Background Biological agents, introduced in the late 1990s, had significant impact on treatment for rheumatoid arthritis and patient outcomes. However, this treatment is costly, and increases in healthcare payment are of concern.
Objectives This study examined the costs and patterns of biological therapy in routine treatment provided at our hospital.
Methods Subjects were 206 rheumatoid arthritis patients who received etanercept, infliximab, adalimumab, tocilizumab, or abatacept between January 2005 and December 2014. Cumulative costs of each agent administered to a patient over a period of 1, 2, and 3 years were calculated using the current prices of biological agents listed by the National Health Insurance program. Therapy continuation rates and relative dose intensities (RDI) were calculated, and reasons for treatment withdrawal were investigated to ascertain patterns of biological therapy.

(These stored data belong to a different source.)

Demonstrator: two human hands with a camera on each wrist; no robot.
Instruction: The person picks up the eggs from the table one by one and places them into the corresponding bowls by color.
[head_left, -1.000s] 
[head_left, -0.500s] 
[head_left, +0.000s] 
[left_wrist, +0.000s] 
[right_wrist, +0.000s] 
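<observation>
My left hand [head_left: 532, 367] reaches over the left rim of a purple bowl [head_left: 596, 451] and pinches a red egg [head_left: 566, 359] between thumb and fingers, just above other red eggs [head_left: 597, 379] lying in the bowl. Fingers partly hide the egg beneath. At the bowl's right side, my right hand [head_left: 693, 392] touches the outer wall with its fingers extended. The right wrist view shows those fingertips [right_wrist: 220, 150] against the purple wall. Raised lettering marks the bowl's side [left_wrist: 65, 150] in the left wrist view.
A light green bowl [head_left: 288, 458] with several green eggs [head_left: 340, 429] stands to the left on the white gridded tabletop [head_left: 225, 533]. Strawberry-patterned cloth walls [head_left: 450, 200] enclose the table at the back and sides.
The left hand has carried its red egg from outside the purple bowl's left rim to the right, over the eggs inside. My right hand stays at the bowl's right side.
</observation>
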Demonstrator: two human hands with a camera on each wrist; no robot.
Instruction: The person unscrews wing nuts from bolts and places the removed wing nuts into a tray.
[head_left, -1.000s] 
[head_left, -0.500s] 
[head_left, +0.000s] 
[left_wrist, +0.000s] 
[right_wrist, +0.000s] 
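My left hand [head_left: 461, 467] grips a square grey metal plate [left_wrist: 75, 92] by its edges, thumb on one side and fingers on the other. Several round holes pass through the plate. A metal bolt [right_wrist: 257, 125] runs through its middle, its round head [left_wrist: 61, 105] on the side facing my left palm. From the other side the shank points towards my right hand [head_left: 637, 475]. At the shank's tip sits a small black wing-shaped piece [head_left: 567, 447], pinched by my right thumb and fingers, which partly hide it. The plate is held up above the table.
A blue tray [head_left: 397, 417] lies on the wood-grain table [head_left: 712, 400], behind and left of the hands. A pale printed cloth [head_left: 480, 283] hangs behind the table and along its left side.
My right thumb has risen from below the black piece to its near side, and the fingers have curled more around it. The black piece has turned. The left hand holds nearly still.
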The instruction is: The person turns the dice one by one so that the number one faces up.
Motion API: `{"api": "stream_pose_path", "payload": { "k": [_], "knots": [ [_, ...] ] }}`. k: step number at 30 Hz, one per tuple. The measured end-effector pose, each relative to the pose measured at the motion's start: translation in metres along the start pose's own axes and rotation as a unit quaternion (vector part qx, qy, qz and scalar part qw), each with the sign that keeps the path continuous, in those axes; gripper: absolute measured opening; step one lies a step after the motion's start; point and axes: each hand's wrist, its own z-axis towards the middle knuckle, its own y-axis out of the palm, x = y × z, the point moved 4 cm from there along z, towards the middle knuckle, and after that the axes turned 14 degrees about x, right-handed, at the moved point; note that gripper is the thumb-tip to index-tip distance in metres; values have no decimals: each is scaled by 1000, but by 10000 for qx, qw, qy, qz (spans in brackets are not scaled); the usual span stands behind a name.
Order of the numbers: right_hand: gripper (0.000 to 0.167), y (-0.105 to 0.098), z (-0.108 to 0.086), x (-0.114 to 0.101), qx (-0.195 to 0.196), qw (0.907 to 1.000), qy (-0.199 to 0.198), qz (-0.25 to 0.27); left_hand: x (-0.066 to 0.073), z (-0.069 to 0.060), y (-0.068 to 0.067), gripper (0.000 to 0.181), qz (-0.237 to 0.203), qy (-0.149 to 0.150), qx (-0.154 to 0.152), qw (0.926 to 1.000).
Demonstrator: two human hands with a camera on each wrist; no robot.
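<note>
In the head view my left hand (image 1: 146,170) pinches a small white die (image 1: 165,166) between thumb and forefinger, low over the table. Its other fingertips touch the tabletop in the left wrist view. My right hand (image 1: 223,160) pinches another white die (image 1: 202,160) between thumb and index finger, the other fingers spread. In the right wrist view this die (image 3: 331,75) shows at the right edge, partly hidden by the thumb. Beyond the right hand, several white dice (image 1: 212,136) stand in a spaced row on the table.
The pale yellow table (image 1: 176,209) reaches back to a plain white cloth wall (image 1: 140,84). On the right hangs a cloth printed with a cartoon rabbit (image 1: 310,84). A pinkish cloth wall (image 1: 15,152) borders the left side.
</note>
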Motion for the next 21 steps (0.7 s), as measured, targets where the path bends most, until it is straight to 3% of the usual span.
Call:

Results There were a total of 360 cases of biological agent treatment (174 etanercept cases, 44 infliximab cases, 27 adalimumab cases, 49 tocilizumab cases, and 66 abatacept cases) in 206 rheumatoid arthritis patients, among which 60 etanercept, 9 infliximab, 9 adalimumab, 9 tocilizumab, and 12 abatacept cases were continued for at least 3 years without disruption. When exchanging 1 euro with 127 yen, cumulative costs of one-year and three-year treatment with 25 mg/week etanercept (53 cases) were approximately 6,160 euro and 17,490 euro per patient, respectively, while costs with 50 mg/week etanercept (7 cases) were approximately 11,450 euro and 32,240 euro per patient, respectively. Costs of 1- and 3-year treatment with infliximab were approximately 11,910 euro and 32,430 euro per patient, respectively; those with adalimumab were approximately 13,450 euro and 38,590 euro per patient, respectively; those with tocilizumab were approximately 8,690 euro and 24,730 euro per patient, respectively; and those with abatacept were approximately 13,460 euro and 34,140 euro per patient, respectively. Withdrawal from therapy with any biological agent was due mainly to insufficient therapeutic effect (50% of withdrawals), adverse effects (35.5%), patients' circumstances (9.2%), and remission (5.3%). Therapy continuation rates for etanercept, infliximab, adalimumab, tocilizumab, and abatacept at the end of 3 years were 57.7%, 24.7%, 42%, 25%, and 39.3%, respectively (Kaplan-Meier method). The continuation rate of etanercept therapy was significantly higher than the rates of therapy with any of the other 4 biological agents (log-rank test, P<0.05). Mean RDI values (95% CI) for 3 years were calculated for etanercept 25 mg/week (0.93; 0.81–1.04), etanercept 50 mg/week (0.86; 0.64–1.07), infliximab (1.10; 1.002–1.19), adalimumab (0.95; 0.89–1.01), tocilizumab (0.84; 0.78–0.89), and abatacept (0.85; 0.75–0.94). Decreases in tocilizumab and abatacept dosage were confirmed, and longer dosing intervals were speculated. Furthermore, the dose intensity of infliximab was increased by 10%, indicating increases in dosage and shortened dosing intervals. Significant changes in dosage were not confirmed for etanercept and adalimumab therapy.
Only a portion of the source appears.